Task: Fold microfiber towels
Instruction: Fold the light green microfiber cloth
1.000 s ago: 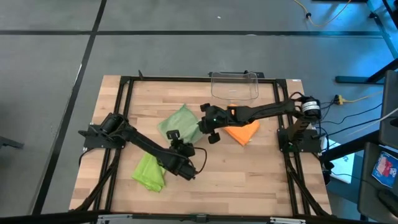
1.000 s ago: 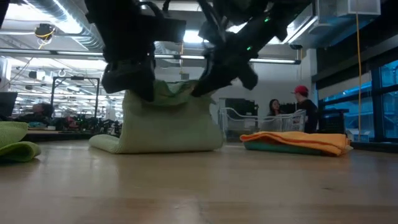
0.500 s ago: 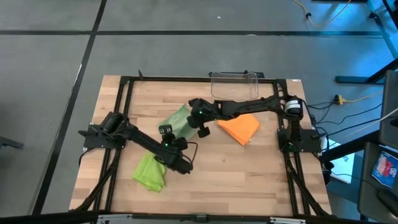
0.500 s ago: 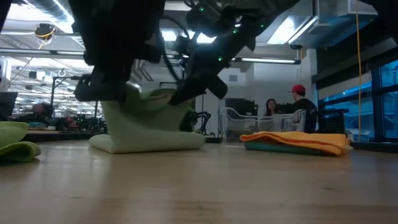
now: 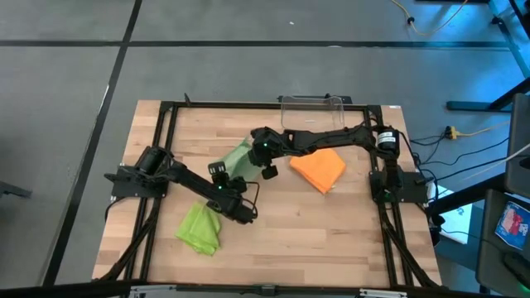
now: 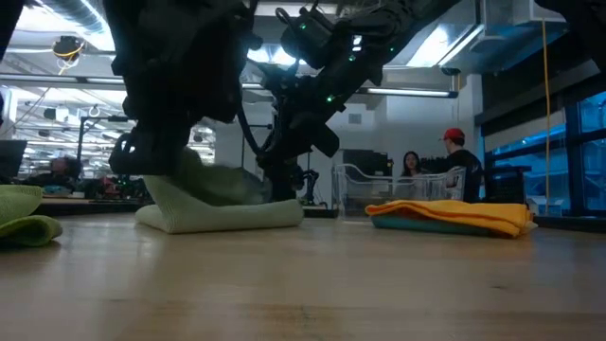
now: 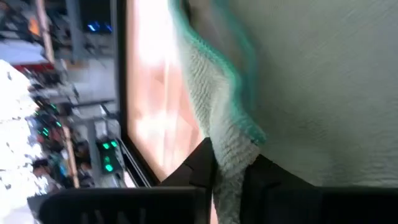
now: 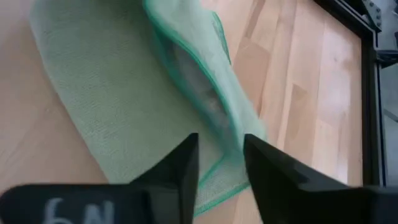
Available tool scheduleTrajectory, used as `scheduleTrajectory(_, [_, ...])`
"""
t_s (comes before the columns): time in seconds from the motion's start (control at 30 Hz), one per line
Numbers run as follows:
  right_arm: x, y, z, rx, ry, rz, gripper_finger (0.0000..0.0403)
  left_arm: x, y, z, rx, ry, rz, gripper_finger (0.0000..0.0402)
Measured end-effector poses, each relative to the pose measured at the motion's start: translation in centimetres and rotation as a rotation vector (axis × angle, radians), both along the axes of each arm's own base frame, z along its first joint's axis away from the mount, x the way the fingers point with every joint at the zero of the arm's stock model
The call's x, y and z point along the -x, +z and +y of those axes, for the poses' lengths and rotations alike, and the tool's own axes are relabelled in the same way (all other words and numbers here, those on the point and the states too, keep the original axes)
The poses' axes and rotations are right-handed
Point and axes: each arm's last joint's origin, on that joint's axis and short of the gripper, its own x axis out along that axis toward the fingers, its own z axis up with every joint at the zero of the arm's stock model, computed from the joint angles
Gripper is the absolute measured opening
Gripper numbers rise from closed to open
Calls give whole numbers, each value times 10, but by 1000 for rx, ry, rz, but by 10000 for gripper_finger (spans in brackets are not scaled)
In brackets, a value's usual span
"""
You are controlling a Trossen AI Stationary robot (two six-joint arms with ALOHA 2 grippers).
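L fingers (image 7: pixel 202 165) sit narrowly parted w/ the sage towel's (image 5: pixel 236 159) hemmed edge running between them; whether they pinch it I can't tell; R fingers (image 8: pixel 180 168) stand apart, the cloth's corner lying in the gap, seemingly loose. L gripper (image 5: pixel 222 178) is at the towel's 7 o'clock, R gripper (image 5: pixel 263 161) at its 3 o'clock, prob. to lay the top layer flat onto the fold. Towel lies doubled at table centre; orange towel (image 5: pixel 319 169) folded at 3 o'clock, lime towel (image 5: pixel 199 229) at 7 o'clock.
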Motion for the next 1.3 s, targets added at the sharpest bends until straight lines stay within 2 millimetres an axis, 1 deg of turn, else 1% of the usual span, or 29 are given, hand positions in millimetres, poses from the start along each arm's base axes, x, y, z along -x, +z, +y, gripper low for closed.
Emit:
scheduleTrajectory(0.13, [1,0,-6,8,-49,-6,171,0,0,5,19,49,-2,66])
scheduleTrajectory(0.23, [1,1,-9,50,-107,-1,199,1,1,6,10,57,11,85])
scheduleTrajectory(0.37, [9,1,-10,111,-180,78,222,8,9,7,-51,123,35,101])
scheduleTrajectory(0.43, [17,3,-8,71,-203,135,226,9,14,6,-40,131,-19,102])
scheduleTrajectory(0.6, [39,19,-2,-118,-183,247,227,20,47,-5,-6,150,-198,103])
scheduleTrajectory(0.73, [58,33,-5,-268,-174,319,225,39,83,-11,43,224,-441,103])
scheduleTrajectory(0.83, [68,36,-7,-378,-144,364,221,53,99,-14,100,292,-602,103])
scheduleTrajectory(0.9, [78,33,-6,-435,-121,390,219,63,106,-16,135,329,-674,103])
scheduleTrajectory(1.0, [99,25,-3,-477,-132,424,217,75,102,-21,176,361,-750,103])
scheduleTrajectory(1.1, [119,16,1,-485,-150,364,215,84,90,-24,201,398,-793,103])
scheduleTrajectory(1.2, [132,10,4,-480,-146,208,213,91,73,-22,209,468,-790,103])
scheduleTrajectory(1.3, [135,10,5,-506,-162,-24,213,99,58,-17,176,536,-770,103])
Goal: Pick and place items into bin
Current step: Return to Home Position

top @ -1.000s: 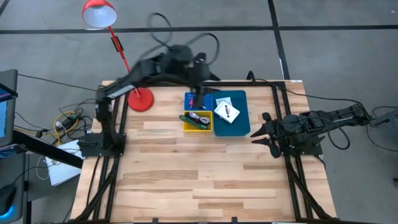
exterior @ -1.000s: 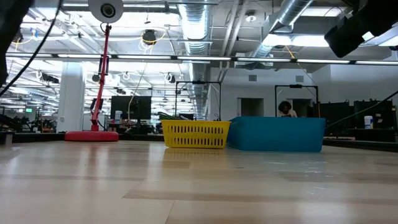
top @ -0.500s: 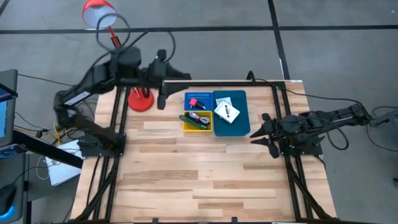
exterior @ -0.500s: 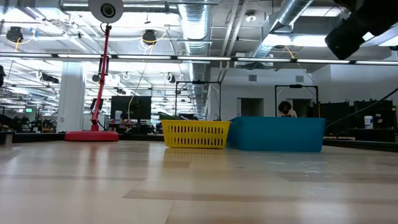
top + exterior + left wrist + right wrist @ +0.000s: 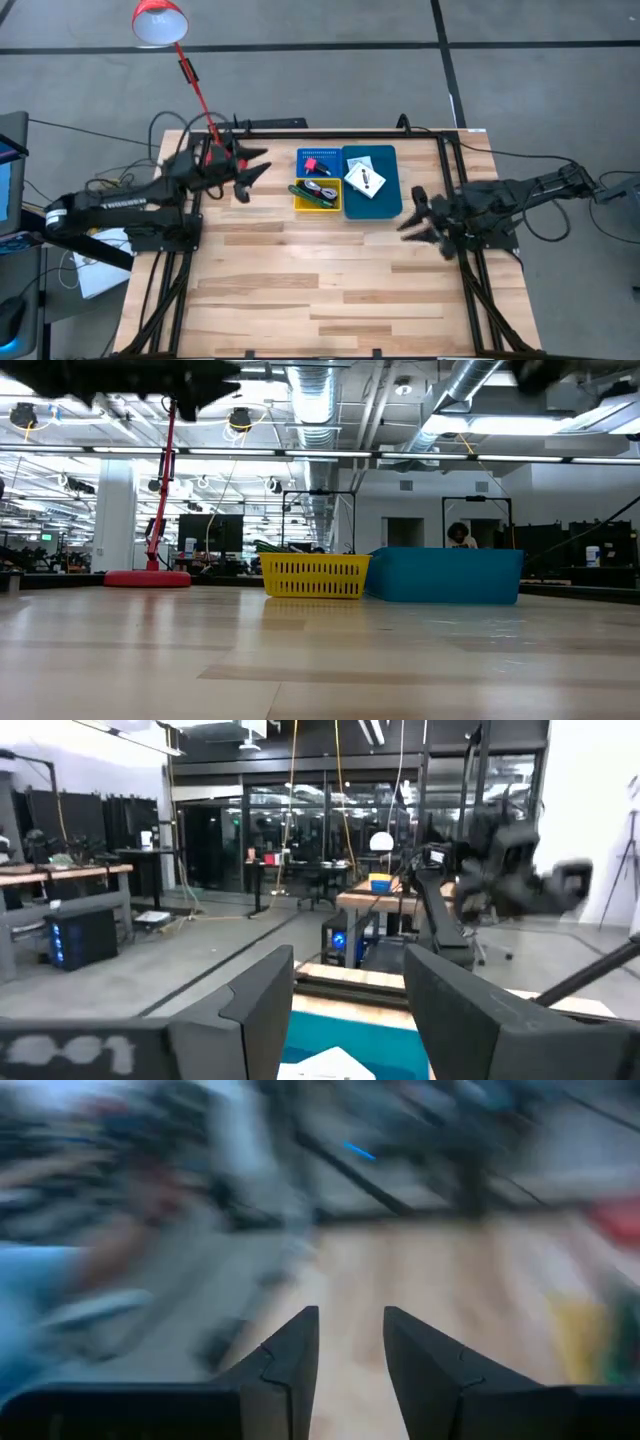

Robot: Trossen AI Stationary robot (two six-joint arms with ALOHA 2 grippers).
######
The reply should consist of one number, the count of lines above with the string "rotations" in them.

**Output below:** 2